思いは記念日にのせて
すっかり食べ終わったグラタンの皿を悠真が引き下げてキッチンのシンクに置く。
「頼むよ、千晴」
「……悠真ってイラストの仕事してるの?」
不意に投じた質問に悠真が目を白黒させた後、一瞬戸惑いの色を見せた。
わたしはそれを見逃さなかった。
「……ん、まあそんなところ?」
「えっ、本当? だったらこっちもお願いがあるんだけどっ」
社内報の空いているスペースにイラストを描いてくれる人を捜していた。
今まではフリーイラストを使ったりして挿絵にしていたんだけど、それを探す時間も結構かかるからなんとかならないかと思っていたんだ。
しかもどの程度のイラストレーターかはわからないけど、曲がりなりにもプロに描いてもらえるなら願ったりだ。
「……あんまり手の込んだ物は描けないぞ。今までだったらまだしもこれから忙しくなるからあんまり時間ないし」
「とりあえず悠真のイラスト見たい」
「昔描いたのがあったかなぁ」
「雑誌に載ったのとかないの?」
「んーそういうのは……」
マガジンラックに入っていたスケッチブックを取りだして鉛筆を走らせている。
今即席で描いてくれているようだ。
そういえばこの前わたしを描いているって言ってた絵もまだ見せてもらってないや。
「こんな感じ?」
「うわっうまい!」
テーブルの上に置いてあったスナック菓子に描かれている男の子と女の子の絵が描かれていた。

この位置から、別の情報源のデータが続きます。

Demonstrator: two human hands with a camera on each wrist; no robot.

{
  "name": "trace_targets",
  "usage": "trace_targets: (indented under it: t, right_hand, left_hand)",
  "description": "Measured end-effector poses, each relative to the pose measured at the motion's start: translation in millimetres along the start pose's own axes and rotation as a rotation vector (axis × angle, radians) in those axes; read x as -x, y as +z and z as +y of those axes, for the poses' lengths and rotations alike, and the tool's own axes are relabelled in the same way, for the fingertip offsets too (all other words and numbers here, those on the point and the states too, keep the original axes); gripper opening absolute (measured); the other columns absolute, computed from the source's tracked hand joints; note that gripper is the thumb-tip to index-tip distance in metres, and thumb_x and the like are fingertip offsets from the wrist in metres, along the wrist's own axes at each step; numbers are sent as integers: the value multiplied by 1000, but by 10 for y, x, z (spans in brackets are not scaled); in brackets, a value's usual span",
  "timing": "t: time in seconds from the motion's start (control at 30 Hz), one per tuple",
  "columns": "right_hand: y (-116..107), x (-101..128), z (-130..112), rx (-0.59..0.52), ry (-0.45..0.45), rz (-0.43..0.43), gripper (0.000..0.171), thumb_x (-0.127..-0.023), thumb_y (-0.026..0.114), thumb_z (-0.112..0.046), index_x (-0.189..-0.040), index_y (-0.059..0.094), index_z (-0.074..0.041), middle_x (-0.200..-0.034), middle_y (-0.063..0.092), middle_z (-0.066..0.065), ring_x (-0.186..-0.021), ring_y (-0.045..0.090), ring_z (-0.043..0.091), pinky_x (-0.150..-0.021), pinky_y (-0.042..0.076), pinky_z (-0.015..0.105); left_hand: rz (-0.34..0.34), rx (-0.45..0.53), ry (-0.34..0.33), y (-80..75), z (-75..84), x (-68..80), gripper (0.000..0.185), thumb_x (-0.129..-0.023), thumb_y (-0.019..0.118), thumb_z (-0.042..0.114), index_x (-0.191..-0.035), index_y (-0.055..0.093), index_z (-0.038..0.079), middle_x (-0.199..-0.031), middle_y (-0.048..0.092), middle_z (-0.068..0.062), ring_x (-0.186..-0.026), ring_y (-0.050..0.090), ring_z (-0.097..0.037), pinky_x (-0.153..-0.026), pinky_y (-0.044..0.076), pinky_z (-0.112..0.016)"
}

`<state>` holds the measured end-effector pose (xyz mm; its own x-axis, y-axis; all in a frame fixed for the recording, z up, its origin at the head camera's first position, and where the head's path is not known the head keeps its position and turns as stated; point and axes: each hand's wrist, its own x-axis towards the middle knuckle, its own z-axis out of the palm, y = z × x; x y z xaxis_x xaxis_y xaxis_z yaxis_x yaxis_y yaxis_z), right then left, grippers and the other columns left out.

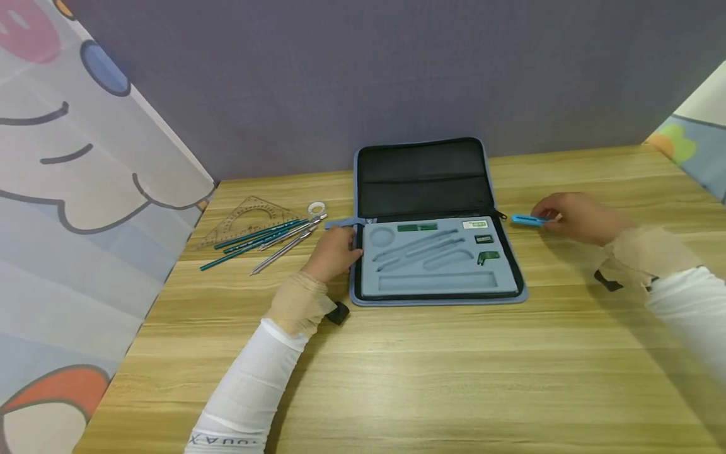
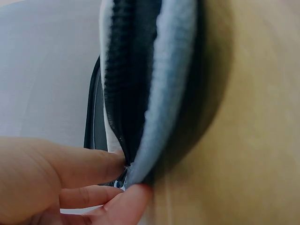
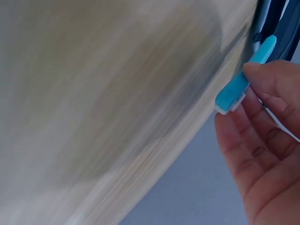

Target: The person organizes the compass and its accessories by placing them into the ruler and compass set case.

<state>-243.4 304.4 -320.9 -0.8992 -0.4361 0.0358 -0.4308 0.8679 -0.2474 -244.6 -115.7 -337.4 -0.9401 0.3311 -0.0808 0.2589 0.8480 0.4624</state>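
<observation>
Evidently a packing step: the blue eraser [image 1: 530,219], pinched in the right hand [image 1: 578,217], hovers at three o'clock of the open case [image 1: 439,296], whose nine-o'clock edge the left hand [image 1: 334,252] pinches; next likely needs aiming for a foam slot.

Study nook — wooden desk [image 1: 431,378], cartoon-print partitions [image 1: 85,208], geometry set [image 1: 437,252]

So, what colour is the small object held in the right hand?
Bright blue object, pinched by the right hand; clearest in the right wrist view.
</observation>
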Motion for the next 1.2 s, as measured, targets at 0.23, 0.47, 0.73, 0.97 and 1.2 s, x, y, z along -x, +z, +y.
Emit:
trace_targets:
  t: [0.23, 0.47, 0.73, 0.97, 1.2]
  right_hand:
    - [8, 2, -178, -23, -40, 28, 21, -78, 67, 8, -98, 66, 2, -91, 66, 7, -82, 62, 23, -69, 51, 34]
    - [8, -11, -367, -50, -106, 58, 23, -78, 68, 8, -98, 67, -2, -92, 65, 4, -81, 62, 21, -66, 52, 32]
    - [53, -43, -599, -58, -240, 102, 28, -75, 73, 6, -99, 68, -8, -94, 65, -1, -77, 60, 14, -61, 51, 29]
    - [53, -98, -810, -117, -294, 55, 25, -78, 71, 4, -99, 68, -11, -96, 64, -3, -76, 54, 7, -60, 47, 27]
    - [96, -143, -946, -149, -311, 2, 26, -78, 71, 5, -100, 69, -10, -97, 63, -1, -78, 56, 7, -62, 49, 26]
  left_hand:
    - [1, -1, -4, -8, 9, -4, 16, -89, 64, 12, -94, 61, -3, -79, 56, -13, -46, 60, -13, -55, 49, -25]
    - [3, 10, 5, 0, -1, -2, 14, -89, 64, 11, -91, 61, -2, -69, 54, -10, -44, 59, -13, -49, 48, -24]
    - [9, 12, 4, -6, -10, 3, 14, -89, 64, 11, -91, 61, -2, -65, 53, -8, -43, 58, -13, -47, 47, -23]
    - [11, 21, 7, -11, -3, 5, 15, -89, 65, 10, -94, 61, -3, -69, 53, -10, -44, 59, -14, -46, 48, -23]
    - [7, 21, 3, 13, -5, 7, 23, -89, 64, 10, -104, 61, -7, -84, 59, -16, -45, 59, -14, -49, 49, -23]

模写っていうのかな。ものの数分しかたってないのにそっくりに描き上げている。
「お願いします。悠真画伯」
「画伯ねえ……」
「ちなみにノーギャラだけど」
「はあっ? まあ、千晴からもらうことなんて考えてないよ。そのかわりこっちもノーギャラだからな」
「心得ております」
手を出すと渋々と言った感じでそれを握り返してくれた。
こうしてわたし達の契約は簡単に結ばれたんだ。